Duke was a co-founder and commissioner of the Epic Poker League, which sponsored three tournaments at the Palms Casino Resort in 2011. Through the three tournaments, the league raised more than $125,000 for charity: $53,000 for humanitarian organization Operation USA; $25,000 for the charity Fallen Heroes USA, which supports families of law enforcement officers who die in service; and $48,000 for the Prevent Cancer Foundation's "Bad Beat on Cancer" campaign.

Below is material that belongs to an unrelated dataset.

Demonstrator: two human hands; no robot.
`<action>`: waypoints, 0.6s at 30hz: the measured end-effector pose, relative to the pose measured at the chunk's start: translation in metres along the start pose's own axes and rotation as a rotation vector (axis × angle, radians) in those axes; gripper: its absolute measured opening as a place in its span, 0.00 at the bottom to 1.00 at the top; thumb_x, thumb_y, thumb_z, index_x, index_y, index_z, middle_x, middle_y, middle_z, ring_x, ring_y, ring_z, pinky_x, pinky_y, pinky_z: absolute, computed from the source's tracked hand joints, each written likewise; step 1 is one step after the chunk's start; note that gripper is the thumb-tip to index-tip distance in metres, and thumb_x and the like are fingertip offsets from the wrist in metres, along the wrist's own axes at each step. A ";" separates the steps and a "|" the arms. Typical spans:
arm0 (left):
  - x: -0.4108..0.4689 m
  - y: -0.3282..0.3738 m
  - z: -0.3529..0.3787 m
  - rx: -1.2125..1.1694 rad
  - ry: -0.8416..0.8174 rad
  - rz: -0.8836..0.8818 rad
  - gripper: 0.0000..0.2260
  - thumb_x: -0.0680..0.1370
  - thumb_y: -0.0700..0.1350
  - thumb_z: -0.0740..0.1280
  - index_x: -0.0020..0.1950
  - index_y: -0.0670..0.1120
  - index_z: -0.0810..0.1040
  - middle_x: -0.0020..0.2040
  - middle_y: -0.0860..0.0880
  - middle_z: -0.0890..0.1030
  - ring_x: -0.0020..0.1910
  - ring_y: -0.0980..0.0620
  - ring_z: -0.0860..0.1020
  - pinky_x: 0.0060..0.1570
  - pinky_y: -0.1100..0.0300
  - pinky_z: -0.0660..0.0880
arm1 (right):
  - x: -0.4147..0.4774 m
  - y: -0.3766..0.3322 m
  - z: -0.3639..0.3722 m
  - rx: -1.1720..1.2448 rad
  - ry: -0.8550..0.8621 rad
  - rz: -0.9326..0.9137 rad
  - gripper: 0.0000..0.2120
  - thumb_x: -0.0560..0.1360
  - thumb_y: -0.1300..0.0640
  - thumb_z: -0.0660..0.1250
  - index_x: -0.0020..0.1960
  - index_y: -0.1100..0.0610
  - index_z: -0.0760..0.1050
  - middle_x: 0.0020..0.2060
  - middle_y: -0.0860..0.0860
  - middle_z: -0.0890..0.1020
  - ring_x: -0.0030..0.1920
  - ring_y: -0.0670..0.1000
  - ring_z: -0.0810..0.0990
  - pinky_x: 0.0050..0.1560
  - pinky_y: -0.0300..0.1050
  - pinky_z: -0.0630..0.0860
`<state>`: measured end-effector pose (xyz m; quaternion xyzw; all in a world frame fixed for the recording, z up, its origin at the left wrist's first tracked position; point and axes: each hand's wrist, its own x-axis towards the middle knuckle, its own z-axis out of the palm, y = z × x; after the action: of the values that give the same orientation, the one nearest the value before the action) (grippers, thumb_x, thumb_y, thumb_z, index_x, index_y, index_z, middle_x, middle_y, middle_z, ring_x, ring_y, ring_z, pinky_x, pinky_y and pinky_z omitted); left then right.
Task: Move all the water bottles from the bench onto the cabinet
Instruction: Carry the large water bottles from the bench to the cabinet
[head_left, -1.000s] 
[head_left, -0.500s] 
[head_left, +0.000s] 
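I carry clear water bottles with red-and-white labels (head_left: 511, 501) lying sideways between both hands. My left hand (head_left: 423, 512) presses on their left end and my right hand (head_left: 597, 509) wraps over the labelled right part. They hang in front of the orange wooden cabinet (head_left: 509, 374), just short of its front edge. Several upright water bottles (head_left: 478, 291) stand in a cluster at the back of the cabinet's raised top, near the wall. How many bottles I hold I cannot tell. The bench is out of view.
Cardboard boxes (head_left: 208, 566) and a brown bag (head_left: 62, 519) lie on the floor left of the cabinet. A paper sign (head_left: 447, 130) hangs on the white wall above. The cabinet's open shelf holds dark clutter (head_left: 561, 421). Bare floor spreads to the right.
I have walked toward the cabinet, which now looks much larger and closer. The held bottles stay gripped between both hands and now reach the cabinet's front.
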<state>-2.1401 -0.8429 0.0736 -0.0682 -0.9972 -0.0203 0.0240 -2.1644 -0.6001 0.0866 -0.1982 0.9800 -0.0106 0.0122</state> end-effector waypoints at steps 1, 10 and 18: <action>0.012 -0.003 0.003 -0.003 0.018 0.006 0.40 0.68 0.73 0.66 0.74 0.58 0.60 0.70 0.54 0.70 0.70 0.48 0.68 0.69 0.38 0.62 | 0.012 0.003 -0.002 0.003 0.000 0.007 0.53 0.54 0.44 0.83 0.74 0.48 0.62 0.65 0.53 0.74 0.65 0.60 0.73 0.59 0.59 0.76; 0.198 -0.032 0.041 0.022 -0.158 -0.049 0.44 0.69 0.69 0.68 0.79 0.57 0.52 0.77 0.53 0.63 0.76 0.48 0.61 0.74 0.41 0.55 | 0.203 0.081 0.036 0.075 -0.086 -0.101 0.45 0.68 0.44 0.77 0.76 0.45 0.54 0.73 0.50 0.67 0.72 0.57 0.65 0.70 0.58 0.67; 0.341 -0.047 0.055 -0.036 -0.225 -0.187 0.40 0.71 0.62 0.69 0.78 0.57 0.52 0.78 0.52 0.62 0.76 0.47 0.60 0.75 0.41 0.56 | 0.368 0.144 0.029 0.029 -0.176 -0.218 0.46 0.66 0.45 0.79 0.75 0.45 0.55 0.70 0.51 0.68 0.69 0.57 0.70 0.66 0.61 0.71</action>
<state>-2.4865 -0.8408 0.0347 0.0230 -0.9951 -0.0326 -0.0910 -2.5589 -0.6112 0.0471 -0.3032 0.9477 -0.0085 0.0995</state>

The league was co-founded by former World Series of Poker commissioner Jeffrey Pollack, operating under Pollack's company Federated Sports + Gaming. After Epic Poker held its first three planned events, the company filed for Chapter 11 bankruptcy protection on February 28, 2012. Filing records show Federated Sports + Gaming owed creditors more than $8 million, while Duke earned at least $299,000 in salary. The Epic Poker League and its parent company were acquired by Pinnacle Entertainment in a June 2012 bankruptcy auction. During 2011, Duke and Eric Faulkner, the CIO of Federated Sports + Gaming, created the Global poker index (GPI). The index ranks the top 300 live tournament poker players each week.

==Other ventures==
She performed for storytelling organization The Moth, and in January 2013, she was a featured storyteller on the Unchained Tour, a storytelling tour across the Southern United States.

===Television===
In the mid-2000s, Duke was a producer and consultant for All In, a pilot television show for NBC based on her life, in which she was portrayed by Janeane Garofalo; the series was not picked up by the network. In the same time period, she also created Annie Duke Takes on the World, a television show on the Game Show Network in which she played poker against amateur players.

She has appeared on a number of television shows, including being the first poker personality to appear on The Colbert Report on January 30, 2006, and finishing in second place in the 2009 season of Celebrity Apprentice. Duke has appeared on Deal or No Deal and 1 vs. 100. On the latter, she answered correctly to 35 questions in a row before she was eliminated. She also reappeared for the "last man standing" game finishing in the final 5.

In 2007, Duke appeared on the premiere episode of the classic poker TV show Poker After Dark on NBC.